ALLEN COUNTY, Ohio — Tammy and Richard Cotrell had to say goodbye to three of their four dogs this past June after they drank water from their Bath Township pond, a pond that contained deadly blue-green algae.
“I think the public needs to be aware of the dangers of any body of water right now. It’s not just the lakes. It’s not just rivers and things like that. We’re talking, this happened in my front yard,” said Tammy Cotrell.
Within 48 hours, Bandit, Dallas and Lilly were humanely euthanized after becoming very ill. A fourth dog, Daisy, didn’t drink from the pond.
“It is absolutely devastating,” she said.
Bandit, a long-haired Dachshund, was the first dog to exhibit symptoms.
“Within a few minutes, he started having seizures and saliva was coming out of his mouth. He started turning blue. His tongue was turning blue,” she said.
The Cotrells raced Bandit to an emergency animal hospital on state Route 309.
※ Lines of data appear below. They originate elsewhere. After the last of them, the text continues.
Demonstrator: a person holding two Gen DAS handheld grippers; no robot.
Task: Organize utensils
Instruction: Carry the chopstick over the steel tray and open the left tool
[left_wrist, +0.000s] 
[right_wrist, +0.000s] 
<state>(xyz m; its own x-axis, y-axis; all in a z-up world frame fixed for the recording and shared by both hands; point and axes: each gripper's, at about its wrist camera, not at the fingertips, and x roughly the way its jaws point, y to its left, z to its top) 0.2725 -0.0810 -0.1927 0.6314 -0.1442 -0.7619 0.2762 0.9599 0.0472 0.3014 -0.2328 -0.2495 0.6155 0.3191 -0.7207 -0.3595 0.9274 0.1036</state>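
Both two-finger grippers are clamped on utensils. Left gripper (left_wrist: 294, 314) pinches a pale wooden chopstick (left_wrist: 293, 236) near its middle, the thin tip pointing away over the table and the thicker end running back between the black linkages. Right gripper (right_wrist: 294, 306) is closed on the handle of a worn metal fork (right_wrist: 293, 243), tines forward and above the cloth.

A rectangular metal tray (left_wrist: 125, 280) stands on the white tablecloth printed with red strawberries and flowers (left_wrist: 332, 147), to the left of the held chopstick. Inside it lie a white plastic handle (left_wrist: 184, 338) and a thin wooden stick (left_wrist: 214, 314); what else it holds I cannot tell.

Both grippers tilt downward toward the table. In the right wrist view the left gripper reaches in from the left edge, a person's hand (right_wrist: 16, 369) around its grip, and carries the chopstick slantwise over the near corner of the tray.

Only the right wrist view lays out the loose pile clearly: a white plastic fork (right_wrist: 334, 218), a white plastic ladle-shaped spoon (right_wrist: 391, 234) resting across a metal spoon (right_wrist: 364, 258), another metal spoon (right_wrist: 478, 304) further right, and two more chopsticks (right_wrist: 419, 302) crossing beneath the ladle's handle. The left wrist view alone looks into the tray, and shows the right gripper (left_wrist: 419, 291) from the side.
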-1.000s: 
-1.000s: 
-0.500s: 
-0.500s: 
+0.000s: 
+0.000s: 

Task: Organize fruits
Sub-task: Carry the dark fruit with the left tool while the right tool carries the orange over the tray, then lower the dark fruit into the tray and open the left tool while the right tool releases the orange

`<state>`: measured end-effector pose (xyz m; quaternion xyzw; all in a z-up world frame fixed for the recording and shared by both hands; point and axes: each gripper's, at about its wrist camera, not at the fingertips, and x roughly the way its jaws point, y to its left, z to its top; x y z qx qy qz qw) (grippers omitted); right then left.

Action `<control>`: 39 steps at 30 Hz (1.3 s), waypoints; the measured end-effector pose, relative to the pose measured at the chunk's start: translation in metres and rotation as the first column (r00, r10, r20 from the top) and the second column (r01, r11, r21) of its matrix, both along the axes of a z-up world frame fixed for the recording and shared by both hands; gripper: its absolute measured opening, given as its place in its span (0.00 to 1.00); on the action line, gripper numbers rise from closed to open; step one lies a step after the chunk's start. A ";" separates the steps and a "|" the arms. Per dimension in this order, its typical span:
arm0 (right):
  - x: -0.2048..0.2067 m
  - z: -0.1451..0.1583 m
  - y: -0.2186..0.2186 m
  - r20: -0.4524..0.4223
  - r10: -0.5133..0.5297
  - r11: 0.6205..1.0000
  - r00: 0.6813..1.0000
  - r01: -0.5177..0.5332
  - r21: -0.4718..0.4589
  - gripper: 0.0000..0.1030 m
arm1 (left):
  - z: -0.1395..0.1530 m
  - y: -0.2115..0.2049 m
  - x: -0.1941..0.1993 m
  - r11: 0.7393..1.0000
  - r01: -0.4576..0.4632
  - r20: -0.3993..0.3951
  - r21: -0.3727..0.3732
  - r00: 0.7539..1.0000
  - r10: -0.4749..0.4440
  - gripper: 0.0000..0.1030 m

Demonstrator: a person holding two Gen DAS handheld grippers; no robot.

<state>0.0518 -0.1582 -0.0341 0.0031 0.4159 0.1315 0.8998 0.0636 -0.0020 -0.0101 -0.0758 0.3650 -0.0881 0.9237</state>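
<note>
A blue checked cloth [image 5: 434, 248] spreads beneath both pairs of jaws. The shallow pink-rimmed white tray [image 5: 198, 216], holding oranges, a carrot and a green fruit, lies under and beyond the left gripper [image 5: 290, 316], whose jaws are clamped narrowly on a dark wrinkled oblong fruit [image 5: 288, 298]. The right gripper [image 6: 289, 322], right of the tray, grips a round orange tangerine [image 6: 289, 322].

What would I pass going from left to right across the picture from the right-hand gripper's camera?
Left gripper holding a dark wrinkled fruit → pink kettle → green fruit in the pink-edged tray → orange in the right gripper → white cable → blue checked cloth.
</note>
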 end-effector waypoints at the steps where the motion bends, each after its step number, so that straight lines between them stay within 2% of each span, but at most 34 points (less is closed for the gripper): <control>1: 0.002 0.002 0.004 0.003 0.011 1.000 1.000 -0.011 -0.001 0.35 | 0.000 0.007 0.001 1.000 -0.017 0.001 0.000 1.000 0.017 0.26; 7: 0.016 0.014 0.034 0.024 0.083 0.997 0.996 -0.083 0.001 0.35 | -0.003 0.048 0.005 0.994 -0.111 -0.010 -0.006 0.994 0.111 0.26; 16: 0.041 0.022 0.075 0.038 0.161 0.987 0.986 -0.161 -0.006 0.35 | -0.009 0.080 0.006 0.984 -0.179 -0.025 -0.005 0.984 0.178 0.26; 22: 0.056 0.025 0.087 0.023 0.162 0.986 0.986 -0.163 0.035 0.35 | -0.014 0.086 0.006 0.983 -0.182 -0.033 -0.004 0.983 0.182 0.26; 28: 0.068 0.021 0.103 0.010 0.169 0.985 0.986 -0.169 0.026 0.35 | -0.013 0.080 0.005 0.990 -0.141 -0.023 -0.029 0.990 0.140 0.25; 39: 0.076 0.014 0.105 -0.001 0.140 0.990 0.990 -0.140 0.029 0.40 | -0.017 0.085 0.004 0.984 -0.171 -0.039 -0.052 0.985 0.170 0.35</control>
“By the time we got him there, he had vomited, and when they took him back to the room, he died. They performed CPR. They got him back, but he was running a real high fever. The seizures were not stopping,” she said.
Bandit stayed the night but remained in a comatose state. On June 24, at 4 a.m., the vet called the Cotrells with an update. They decided to have Bandit euthanized.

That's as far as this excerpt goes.